These standalone switches can be interchangeably mounted into the switch system 300 (e.g., into a chassis as shown in the example of FIG. 3A) for the different types of network switches 315 and 320. That is, due to the modular structure of this standalone switch concept, many switch topologies and sizes can be built easily by mounting the standalone switches (e.g., leaf switches, spine switches, generic network switches, etc.) on passive racks and connecting them with standard cables. Additionally, the chassis can be mounted on standard rack. With this modular design, the standalone switches may also reduce a need of redesigns and replacement of network switches for future generations and designs of switch systems.

FIG. 4 illustrates a schematic 400 of a standalone switch in accordance with aspects of the present disclosure. As described herein, the schematic 400 may represent a standalone switch concept that can be used for different types of network switches and for different switch systems and topographies. For example, this standalone switch concept may generally be referred to as a dual side port switch or dual connect switch module and can be used to serve as a leaf switch, a spine switch, or a different kind of network switch. Additionally, the standalone switch concept can be applied or used in director switches, dragonfly network topologies, etc.

The standalone switch includes a substrate 402 (e.g., a PCB) that has a first side 403 (e.g., front-side) and a second side 404 (e.g., rear-side), such that the second side 404 is an opposing side to the first side 403. Both the first side 403 and the second side 404 may respectively include a set of pluggable panel connectors (e.g., ports). For example, the first side 403 of the substrate 402 may include a first set of pluggable panel connectors 405, and the second side 404 of the substrate 402 may include a second set of pluggable panel connectors 410.

In some examples, the substrate 402 can be mounted in a chassis (e.g., as described with reference to FIGS. 3A to 3C) such that one of the first set of pluggable panel connectors 405 and the second set of pluggable panel connectors 410 are exposed on a side of the chassis that is accessible for plugging and unplugging cables. That is, each pluggable panel connector in the first set of pluggable panel connectors 405 is configured to receive a pluggable cable, and each pluggable panel connector in the second set of pluggable panel connectors 410 is configured to receive another pluggable cable. For example, a cable can connect at least one pluggable panel connector in the first set of pluggable panel connectors 405 and/or the second set of pluggable panel connectors 410 with a port of an external network device, an additional network device, another network switch, etc. Additionally or alternatively, in the example deployment of a director switch that includes the standalone switch, at least one of the second set of pluggable panel connectors 410 may be connected to a backplane of the director switch. In some examples, the first set of pluggable panel connectors 405 and the second set of pluggable panel connectors 410 may be OSFP ports, fiber optic ports, electrical ports, electromechanical ports, etc.

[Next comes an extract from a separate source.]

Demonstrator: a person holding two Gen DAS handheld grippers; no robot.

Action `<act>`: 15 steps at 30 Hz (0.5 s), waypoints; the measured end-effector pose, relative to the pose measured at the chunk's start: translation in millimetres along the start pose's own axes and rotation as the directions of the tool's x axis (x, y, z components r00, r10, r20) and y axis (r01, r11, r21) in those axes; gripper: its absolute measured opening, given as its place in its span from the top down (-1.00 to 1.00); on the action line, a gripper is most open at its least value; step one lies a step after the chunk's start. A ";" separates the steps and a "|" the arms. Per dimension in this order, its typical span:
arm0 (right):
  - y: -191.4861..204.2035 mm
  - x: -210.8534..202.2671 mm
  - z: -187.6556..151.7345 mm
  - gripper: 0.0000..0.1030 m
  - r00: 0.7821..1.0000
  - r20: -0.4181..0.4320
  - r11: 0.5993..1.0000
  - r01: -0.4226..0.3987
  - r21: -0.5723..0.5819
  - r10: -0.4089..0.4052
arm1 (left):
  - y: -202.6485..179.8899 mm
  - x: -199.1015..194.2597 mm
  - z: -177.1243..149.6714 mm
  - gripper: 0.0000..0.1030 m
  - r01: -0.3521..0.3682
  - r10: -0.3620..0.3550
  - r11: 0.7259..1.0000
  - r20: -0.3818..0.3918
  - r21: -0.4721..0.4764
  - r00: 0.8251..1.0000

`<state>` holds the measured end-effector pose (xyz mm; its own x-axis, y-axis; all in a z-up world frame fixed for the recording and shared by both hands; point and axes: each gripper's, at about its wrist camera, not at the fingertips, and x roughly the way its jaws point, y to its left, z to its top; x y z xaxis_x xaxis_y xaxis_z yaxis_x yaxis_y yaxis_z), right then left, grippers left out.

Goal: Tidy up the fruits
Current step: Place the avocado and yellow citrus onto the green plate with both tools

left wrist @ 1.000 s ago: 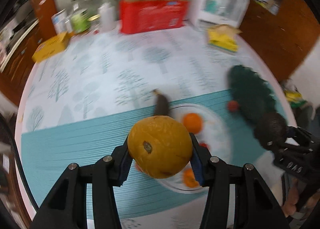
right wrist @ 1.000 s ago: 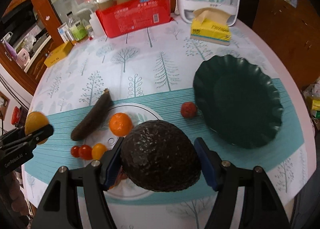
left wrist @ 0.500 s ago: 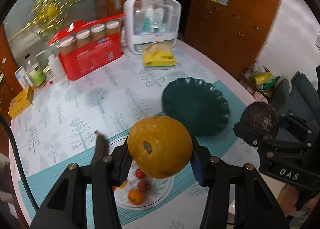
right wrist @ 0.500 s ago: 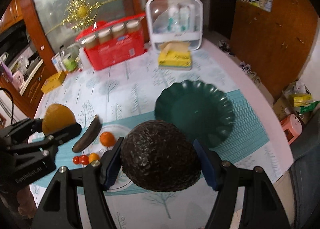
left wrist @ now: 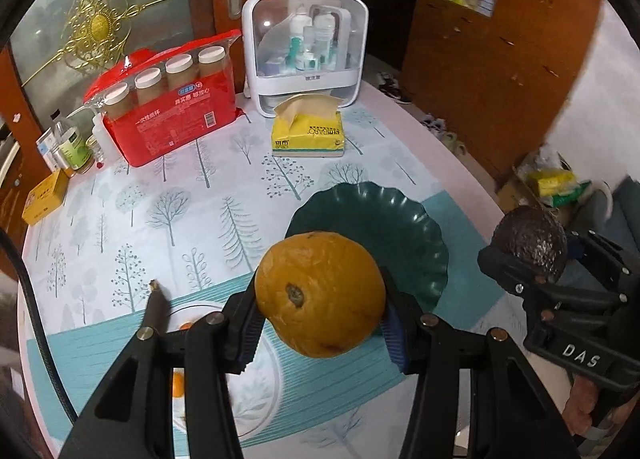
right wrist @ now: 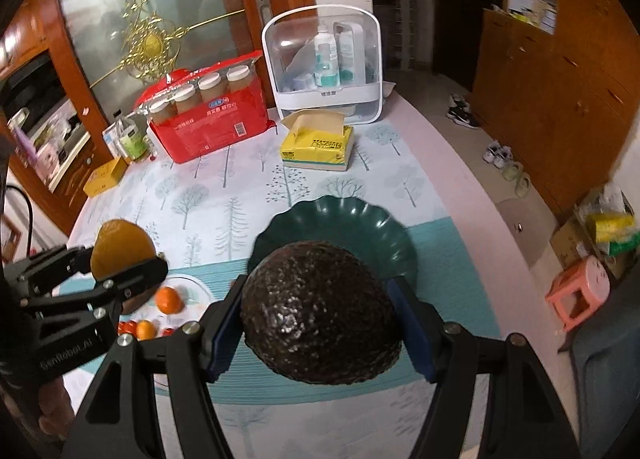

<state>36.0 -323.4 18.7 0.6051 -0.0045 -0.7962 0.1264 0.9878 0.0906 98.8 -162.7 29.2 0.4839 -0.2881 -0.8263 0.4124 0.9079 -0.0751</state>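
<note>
Left wrist view: the left hand-held gripper was clamped on a large orange, both blue pads pressed to its sides, the fruit held in the air above the surface. Behind the orange sat the dark green scalloped plate, bare as far as could be seen. At lower left a clear plate with a small orange fruit lay partly hidden by the fingers; a dark elongated fruit rested at its rim. At right, the right hand-held gripper gripped a dark avocado.

Right wrist view: the right hand-held gripper was closed on the avocado, pads against both flanks, held above the near edge of the green plate. At left the left hand-held gripper carried the orange over the clear plate, where a small orange fruit and several cherry tomatoes lay.

Farther back on the surface: a red cup package, a yellow tissue pack, a white storage case and a yellow box.
</note>
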 end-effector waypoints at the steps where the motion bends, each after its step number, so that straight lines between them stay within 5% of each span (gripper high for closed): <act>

As shown in the example of FIG. 4, a number of pluggable panel connectors in the first set of pluggable panel connectors 405 may be equal to a number of pluggable panel connectors in the second set of pluggable panel connectors 410. Additionally or alternatively, the number of pluggable panel connectors in the first set of pluggable panel connectors 405 may be different from (e.g., greater than or less than) the number of pluggable panel connectors in the second set of pluggable panel connectors 410. Additionally, while 16 pluggable panel connectors are shown for each of the first set of pluggable panel connectors 405 and the second set of pluggable panel connectors 410 or 32 pluggable panel connectors (e.g., two (2) pluggable panel connectors exist for each instance of the pluggable panel connectors shown for each set), the standalone switch may include a greater amount or lesser amount of pluggable panel connectors in each set. Additionally, the first set of pluggable panel connectors 405 and the second set of pluggable panel connectors 410 may operate using a common communication protocol.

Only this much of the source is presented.